Any help would be much appreciated! Even as it stands, it's waaaaaaaaay faster than rendering sprites with minib3d. Feel free to use it yourself in you own minib3d projects too!

Cheers
Charlie

Last edited 2012


AdamRedwoods(Posted 2012) [#2]
Did you see this yet?
http://blitzmax.com/Community/posts.php?topic=97172#1127059

you'd have to convert it over yourself from monkey. i intend do this soon, but haven't yet.

it uses minib3d surfaces, and each quad is added to a single surface, but maintains independent positioning, parenting, etc. therefore, it's only one glDrawElements() call for however many sprites you have.


As for your code above, since BlitzMax does not inline code, you would benefit most from that with vecSubtract, vecAdd,-- you should try to get the equation into one compact line for determining the quad vectors.

your questions:
1. rotating sprites: it'd be better with the matrix, easier to manage rotation if you are using a 3d camera. the way i approached the problem was to have a single point of origin, then draw the quad from that single point's matrix.

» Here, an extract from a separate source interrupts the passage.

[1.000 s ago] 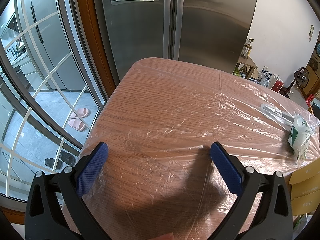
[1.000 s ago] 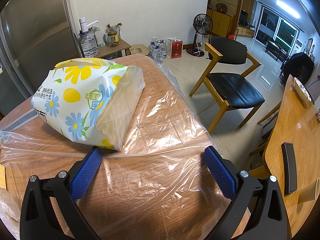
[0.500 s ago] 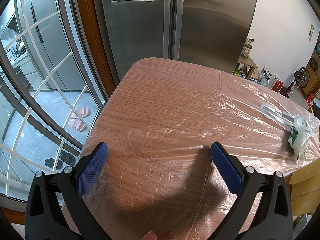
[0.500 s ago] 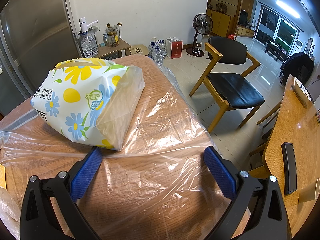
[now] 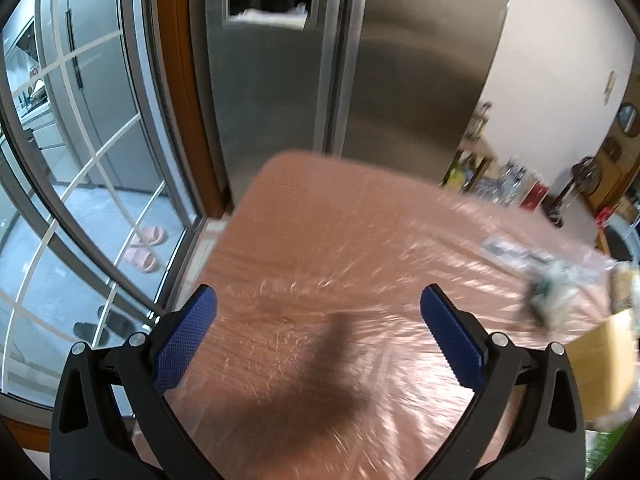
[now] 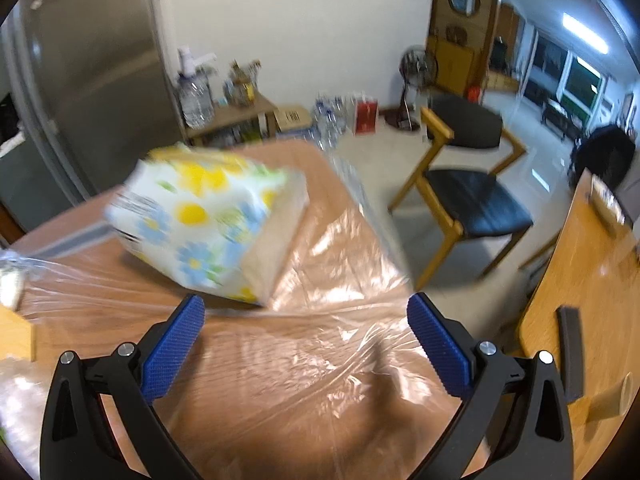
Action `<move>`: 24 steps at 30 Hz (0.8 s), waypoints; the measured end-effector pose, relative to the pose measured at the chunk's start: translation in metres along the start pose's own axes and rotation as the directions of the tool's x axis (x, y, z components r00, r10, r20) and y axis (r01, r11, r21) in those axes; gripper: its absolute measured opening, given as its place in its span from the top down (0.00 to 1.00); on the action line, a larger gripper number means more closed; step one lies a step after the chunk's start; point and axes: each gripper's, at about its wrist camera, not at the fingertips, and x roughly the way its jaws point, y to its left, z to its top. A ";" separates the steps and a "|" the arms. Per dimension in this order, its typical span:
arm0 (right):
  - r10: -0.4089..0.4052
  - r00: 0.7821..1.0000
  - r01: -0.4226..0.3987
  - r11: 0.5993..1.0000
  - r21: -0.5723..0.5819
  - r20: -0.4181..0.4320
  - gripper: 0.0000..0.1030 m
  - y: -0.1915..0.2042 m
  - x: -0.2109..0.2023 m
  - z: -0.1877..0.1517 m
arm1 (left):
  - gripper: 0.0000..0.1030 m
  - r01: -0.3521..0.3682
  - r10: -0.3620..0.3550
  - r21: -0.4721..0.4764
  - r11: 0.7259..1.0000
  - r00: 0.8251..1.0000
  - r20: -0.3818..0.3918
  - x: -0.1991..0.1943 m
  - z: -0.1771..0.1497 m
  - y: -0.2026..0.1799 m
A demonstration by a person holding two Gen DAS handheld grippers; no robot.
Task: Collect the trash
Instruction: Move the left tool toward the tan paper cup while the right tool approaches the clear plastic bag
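Two grippers, both with jaws spread wide and nothing between the blue pads. Your left gripper (image 5: pixel 318 322) hangs over the wooden table (image 5: pixel 320 216), which is wrapped in clear plastic film (image 5: pixel 400 264); the surface under it is bare film only. Frame is motion-blurred. At the table's far right edge you have a crumpled white-and-green wrapper (image 5: pixel 560 288), blurred, lying on the film just beside a cardboard box (image 5: pixel 612 364) at the frame edge. Well apart from your left gripper. Behind the table: a stainless-steel refrigerator (image 5: pixel 360 80); to the left a glass door (image 5: pixel 80 160), with pink slippers (image 5: pixel 142 250) on the floor beyond it. Your right gripper (image 6: pixel 306 330) hovers over the same filmed table. Just ahead of its left finger (image 6: pixel 172 350) sits a flower-printed tissue pack (image 6: pixel 208 220), tilted, one end open toward the camera, resting on the film; not touching the pads. To the right: a wooden chair with black seat (image 6: pixel 472 204), and a second wooden table (image 6: pixel 592 280) carrying a dark flat bar (image 6: pixel 570 352), kind unclear.
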 end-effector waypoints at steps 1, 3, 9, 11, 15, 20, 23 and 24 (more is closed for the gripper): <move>0.031 0.999 -0.030 0.999 -0.016 0.028 0.04 0.004 -0.016 0.002 | 0.01 0.018 -0.018 0.003 1.000 1.000 0.019 -0.010 0.002 -0.003; 0.096 0.993 -0.092 0.994 -0.061 0.072 0.04 0.015 -0.049 0.003 | 0.01 0.052 -0.053 0.021 0.998 0.997 0.056 -0.033 -0.003 -0.006; 0.272 0.956 -0.252 0.953 -0.167 0.109 0.04 0.046 -0.115 -0.012 | 0.01 0.095 -0.114 0.166 0.982 0.988 0.107 -0.092 -0.031 -0.029; 0.316 0.945 -0.298 0.938 -0.178 0.084 0.04 0.055 -0.122 -0.019 | 0.01 0.101 -0.124 0.208 0.973 0.987 0.101 -0.105 -0.044 -0.034; 0.358 0.933 -0.343 0.916 -0.205 0.035 0.04 0.079 -0.123 -0.036 | 0.01 0.156 -0.168 0.263 0.952 0.986 0.022 -0.114 -0.078 -0.044; 0.373 0.927 -0.372 0.905 -0.205 -0.033 0.04 0.100 -0.106 -0.051 | 0.01 0.196 -0.187 0.193 0.962 0.980 -0.064 -0.107 -0.106 -0.042; 0.345 0.937 -0.349 0.909 -0.226 -0.058 0.04 0.112 -0.092 -0.055 | 0.01 0.210 -0.195 0.121 0.970 0.973 -0.124 -0.095 -0.116 -0.039; 0.347 0.935 -0.354 0.907 -0.229 -0.070 0.04 0.115 -0.088 -0.054 | 0.01 0.205 -0.190 0.117 0.972 0.973 -0.129 -0.093 -0.118 -0.039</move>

2. offset the sprite rotation origin: if sprites are treated as a single point, the quad is figured out by multiplying the corner points with the transform matrix. so you just move your corner points. example from the code from above link
			'p0 = mat_sp.TransformPoint(-1.0,-1.0,0.0)
			p0 = [-m00 + -m10 + o[0] , -m01 + -m11 + o[1], m02 + m12 - o[2]]		
			'p1 = mat_sp.TransformPoint(-1.0,1.0,0.0)		
			p1 = [-m00 + m10 + o[0] , -m01 + m11 + o[1], m02 - m12 - o[2]]	
			'p2 = mat_sp.TransformPoint(1.0,1.0,0.0)
			p2 = [m00 + m10 + o[0] , m01 + m11 + o[1], -m02 - m12 - o[2]]			
			'p3 = mat_sp.TransformPoint(1.0,-1.0,0.0)
			p3 = [m00 - m10 + o[0] , m01 - m11 + o[1], -m02 + m12 - o[2]]

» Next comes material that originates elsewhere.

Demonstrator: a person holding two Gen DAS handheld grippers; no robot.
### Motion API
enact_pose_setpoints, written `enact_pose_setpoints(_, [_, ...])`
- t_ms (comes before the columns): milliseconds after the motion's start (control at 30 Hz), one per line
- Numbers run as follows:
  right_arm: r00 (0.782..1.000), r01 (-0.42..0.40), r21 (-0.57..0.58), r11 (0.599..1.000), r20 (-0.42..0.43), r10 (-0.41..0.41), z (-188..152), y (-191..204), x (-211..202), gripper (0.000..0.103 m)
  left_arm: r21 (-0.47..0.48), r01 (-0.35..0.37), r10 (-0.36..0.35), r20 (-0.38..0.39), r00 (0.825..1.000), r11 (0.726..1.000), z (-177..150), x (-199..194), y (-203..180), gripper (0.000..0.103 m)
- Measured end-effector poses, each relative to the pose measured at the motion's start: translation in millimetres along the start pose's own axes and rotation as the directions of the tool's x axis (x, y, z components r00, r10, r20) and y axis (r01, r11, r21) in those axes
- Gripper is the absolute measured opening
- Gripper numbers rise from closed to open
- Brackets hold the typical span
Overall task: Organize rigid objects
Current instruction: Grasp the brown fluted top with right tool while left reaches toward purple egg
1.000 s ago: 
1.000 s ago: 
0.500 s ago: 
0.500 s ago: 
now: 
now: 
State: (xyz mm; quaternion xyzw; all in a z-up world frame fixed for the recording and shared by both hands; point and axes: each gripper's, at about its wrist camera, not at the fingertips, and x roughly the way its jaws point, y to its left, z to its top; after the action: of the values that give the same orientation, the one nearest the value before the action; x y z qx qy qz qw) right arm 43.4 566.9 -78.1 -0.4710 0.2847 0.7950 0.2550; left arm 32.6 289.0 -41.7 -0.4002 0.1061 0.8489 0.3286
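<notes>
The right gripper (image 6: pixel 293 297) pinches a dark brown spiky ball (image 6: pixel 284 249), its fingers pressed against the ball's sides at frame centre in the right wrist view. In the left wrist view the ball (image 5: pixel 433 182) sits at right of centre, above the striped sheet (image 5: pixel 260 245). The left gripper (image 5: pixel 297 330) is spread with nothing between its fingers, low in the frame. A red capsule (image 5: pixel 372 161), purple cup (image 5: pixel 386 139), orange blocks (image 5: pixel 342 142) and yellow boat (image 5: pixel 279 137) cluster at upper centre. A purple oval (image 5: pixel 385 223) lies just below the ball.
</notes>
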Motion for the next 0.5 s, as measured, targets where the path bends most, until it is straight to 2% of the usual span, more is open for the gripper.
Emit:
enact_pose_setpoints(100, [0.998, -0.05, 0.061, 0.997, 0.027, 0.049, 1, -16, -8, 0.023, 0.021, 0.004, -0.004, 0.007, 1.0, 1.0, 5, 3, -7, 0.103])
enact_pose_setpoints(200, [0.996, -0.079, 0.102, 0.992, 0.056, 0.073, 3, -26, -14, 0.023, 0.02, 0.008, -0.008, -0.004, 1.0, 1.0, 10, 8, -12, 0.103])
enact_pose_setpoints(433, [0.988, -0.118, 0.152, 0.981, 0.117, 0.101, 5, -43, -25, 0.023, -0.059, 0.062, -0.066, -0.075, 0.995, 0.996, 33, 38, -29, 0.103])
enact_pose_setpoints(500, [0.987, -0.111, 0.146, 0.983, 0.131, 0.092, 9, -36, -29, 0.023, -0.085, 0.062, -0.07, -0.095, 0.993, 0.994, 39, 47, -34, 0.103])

i kept comments in there to show how i optimized from a matrix call to an inline calculation. but anyways, to offset the origin rotation, the quads corners are -1,-1 and 1,1, so the quad is centered. to offset to top left would be 0,0 and 2,2. to offset further top left would be 2,2 to 4,4. and so on

3. buffer arrays (assuming not vbo) are rather easy:
		glEnableClientState(GL_VERTEX_ARRAY)
		glVertexPointer(3, GL_FLOAT, 0, FloatPtrToYourVertexArray )
		
		glDrawArrays(GL_TRIANGLES, 0, vertices.Length()/3) 
		glDisableClientState(GL_VERTEX_ARRAY)

the trick is setting the vertex and texture array correctly, but with quads it's an array of 6 vertices * xyz ( [x,y,z, x,y,z, x,y,z, ..etc]) where z=0. but then you multiply your points through the matrix (optimized).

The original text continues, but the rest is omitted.